_REQUIRED ACTION_
Your answer is the lines below, exactly, from the one that contains "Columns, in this" through the one that contains "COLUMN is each", both included.

Recorded data
^^^^
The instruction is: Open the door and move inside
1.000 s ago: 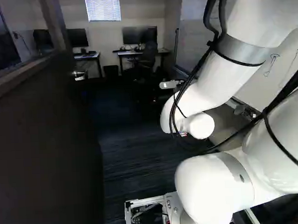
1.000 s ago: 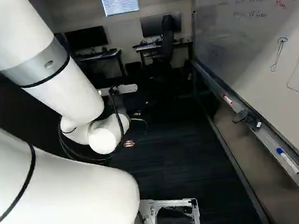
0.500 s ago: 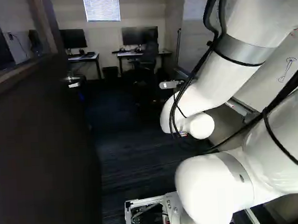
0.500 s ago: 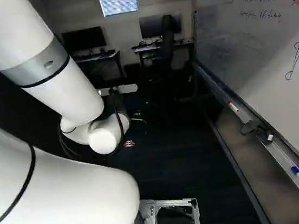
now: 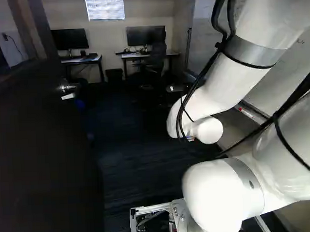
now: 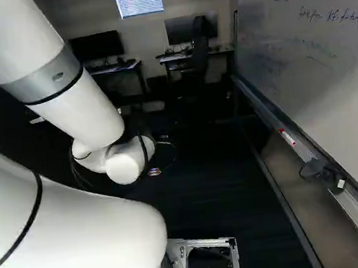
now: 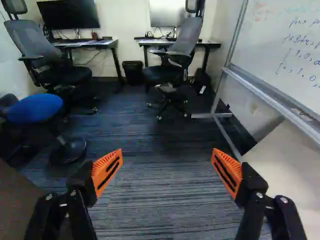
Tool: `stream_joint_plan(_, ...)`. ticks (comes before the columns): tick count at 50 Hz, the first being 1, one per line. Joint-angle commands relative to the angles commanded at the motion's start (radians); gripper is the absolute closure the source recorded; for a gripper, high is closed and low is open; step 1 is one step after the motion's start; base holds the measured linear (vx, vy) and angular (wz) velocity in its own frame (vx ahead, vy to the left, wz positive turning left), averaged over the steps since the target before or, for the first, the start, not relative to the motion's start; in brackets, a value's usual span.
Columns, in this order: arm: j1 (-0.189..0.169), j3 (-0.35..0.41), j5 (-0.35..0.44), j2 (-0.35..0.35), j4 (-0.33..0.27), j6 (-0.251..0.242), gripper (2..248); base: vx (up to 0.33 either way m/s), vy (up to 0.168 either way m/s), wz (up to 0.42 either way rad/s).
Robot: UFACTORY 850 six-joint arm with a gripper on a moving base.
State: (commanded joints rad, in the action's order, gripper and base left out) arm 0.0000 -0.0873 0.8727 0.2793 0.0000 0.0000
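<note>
Driving fully inside seems left to do; the door (image 5: 40, 158) stands open beside the arm (image 5: 216, 87), the empty end effector (image 7: 167, 154) spread wide.

arm (image 5: 231, 75): bent; seen down the right side of the left base view, down the left side of the right base view
wrist end (image 6: 127, 161): carried low, left of centre in the right base view
gripper (image 7: 167, 151): opened, fingers spread well apart
orange pads (image 7: 102, 166): slanted, tips angled inward, faces turned toward each other
</note>
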Motion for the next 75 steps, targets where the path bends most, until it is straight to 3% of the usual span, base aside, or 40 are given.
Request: stream_joint_plan(75, 0.000, 0.000, 0.000, 0.000, 0.000, 0.000, 3, 0.193, 0.004, -0.020)
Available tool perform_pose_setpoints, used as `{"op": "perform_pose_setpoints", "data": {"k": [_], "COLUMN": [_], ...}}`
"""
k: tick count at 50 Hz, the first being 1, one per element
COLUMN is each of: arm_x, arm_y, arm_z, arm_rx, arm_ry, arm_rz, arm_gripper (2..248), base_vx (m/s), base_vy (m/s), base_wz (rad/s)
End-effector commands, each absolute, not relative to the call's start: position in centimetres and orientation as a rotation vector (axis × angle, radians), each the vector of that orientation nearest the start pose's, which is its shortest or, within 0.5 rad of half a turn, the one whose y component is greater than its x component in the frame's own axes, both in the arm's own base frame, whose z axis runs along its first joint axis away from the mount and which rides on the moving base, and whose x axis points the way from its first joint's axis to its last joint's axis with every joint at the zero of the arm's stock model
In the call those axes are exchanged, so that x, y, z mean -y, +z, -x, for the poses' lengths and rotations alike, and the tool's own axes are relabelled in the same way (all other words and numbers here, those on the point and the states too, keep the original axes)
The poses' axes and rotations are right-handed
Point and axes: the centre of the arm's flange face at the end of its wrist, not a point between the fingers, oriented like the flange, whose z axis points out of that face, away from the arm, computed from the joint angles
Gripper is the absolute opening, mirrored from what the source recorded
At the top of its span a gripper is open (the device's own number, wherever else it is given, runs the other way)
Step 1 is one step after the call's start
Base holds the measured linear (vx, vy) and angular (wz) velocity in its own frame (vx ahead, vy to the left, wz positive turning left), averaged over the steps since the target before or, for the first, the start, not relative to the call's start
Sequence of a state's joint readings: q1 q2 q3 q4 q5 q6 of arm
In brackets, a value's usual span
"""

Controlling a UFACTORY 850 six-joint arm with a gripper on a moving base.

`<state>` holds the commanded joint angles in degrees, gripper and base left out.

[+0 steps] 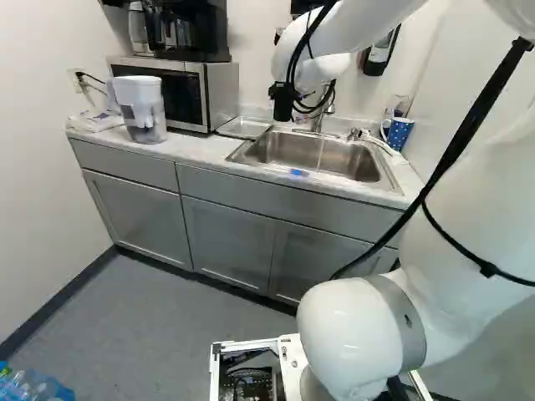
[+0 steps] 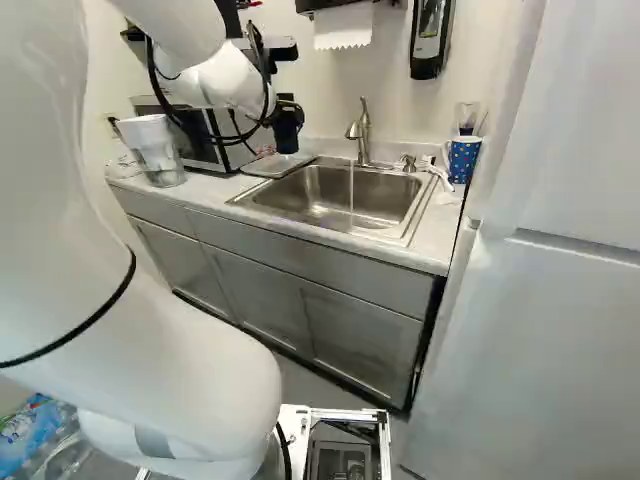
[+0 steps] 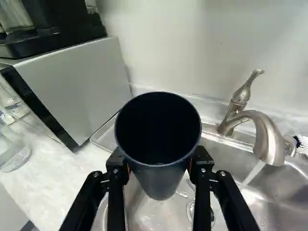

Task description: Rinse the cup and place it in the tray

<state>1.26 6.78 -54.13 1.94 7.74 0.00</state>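
Note:
My gripper (image 2: 286, 112) hangs over the tray side of the sink in the right base view. In the wrist view the gripper (image 3: 160, 168) is shut on the dark blue cup (image 3: 159, 180), one finger at each side. The cup's round mouth faces the wrist camera, and its inside looks dark. The metal tray (image 3: 103, 138) lies flat between the microwave and the sink, partly hidden behind the cup; it also shows as a tray (image 2: 262, 167) in the right base view. Water runs from the faucet (image 3: 269, 139) into the sink (image 2: 330, 200), beside the cup, not onto it.
The microwave (image 1: 219, 92) and a water pitcher (image 1: 144, 113) stand on the counter beyond the tray. A dotted blue mug (image 2: 463, 158) stands at the sink's far side, near the soap pump (image 2: 408, 162). A soap dispenser (image 2: 428, 40) hangs on the wall above.

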Motion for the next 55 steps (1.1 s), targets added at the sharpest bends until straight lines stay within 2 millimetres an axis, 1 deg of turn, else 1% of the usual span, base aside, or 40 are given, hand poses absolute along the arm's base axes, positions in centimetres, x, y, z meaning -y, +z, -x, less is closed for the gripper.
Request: {"op": "perform_pose_setpoints", "data": {"k": [19,27,35,55], "arm_x": [1.7,2.6,3.0,3.2], "arm_y": [62.7,62.0,61.3,59.6], "arm_z": [-48.7,-49.0,-49.2,-49.7], "arm_rx": [-0.093,-0.115,-0.126,-0.133], "arm_ry": [-1.771,-1.782,-1.794,-1.818], "arm_rz": [2.599,2.603,2.601,2.590], "arm_gripper": [126,126,126,126], "base_vx": [0.000,0.000,0.000,0.000], "base_vy": [0.000,0.000,0.000,0.000], "base_wz": [0.000,0.000,0.000,0.000]}}
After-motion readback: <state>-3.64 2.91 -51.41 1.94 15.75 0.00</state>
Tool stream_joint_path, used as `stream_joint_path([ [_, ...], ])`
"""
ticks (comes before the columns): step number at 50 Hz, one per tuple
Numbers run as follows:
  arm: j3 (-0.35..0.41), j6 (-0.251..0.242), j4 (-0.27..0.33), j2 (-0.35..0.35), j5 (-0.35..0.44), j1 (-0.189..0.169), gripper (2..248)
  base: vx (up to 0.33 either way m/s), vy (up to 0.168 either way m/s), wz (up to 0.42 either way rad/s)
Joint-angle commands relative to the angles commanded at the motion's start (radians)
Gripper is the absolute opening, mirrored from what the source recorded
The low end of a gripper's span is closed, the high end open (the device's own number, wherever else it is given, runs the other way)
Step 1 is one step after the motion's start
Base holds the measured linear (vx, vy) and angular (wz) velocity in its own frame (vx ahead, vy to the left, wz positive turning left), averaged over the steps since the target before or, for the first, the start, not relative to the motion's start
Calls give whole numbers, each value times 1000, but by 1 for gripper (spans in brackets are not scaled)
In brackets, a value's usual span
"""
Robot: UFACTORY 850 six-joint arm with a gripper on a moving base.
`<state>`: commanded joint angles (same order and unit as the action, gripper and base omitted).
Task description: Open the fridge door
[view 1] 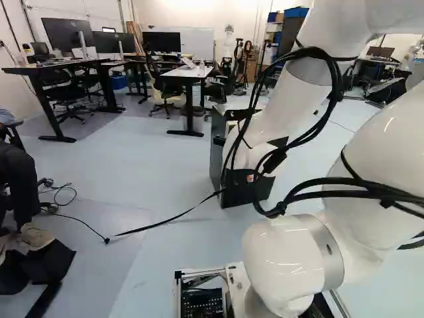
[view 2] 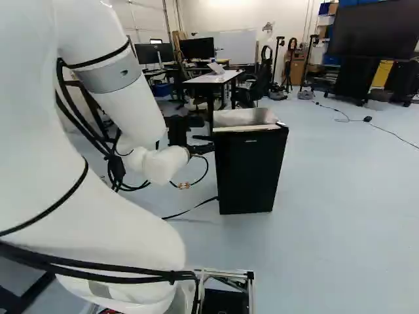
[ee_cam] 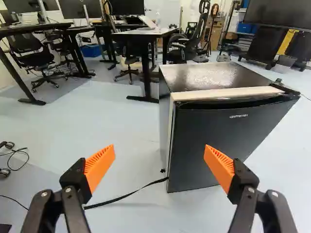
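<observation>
Wrist view shows you the fridge point(ee_cam: 209, 76) ahead, its door point(ee_cam: 218, 141) shut. Short of the fridge, your claw point(ee_cam: 159, 149) gapes wide, holding nothing. Likely step: approach; next, work toward the door edge point(ee_cam: 174, 145) opposite the hinge point(ee_cam: 285, 88).

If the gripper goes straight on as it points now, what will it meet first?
The open gripper would probably meet the fridge door first, with one finger; the other may pass beside it. The depth is unclear.

bright, even light; glare on the white arm point(view 1: 285, 258), sheen on the fridge top point(ee_cam: 209, 76), soft shadows.
</observation>
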<state>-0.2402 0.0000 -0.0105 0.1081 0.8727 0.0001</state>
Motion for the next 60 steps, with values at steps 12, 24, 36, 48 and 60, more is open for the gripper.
stream_joint_path([
  [12, -35, 0, -10, -36, 0, 4, 247, 0, 0, 0],
  [24, -67, 0, -22, -70, 0, 11, 247, 0, 0, 0],
  [36, -100, 0, -42, -103, 0, 18, 247, 0, 0, 0],
  [48, -130, 0, -68, -158, 5, 26, 247, 0, 0, 0],
  [60, -157, 0, -97, -214, 27, 33, 247, 0, 0, 0],
])
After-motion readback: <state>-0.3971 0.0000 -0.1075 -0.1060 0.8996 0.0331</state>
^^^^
_FINISHED TASK_
Columns, in this order: arm: j1 (-0.189..0.169), j3 (-0.35..0.41), j5 (-0.35..0.44), j2 (-0.35..0.35), j4 (-0.33..0.27), j6 (-0.251..0.242), gripper (2..248); base: vx (up to 0.33 either way m/s), vy (up to 0.168 either way m/s), wz (up to 0.42 either way rad/s).
Robot: UFACTORY 850 six-joint arm with a gripper on a moving base.
State: (commanded joints rad, in the action's order, gripper and base left out) arm 0.0000 -0.0873 0.8727 0.2793 0.0000 0.0000
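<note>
Driving fully inside seems left to do; the door (image 5: 40, 158) stands open beside the arm (image 5: 216, 87), the empty end effector (image 7: 167, 154) spread wide.

arm (image 5: 231, 75): bent; seen down the right side of the left base view, down the left side of the right base view
wrist end (image 6: 127, 161): carried low, left of centre in the right base view
gripper (image 7: 167, 151): opened, fingers spread well apart
orange pads (image 7: 102, 166): slanted, tips angled inward, faces turned toward each other
</note>
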Motion for the next 75 steps, targets where the path bends most, until it is straight to 3% of the usual span, base aside, or 40 are given.
Request: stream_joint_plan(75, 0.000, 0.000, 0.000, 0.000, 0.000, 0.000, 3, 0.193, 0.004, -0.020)
Available tool perform_pose_setpoints, used as `{"op": "perform_pose_setpoints", "data": {"k": [_], "COLUMN": [_], ...}}`
"""
k: tick count at 50 Hz, the first being 1, one per element
COLUMN is each of: arm_x, arm_y, arm_z, arm_rx, arm_ry, arm_rz, arm_gripper (2..248), base_vx (m/s), base_vy (m/s), base_wz (rad/s)

There's no more to the output.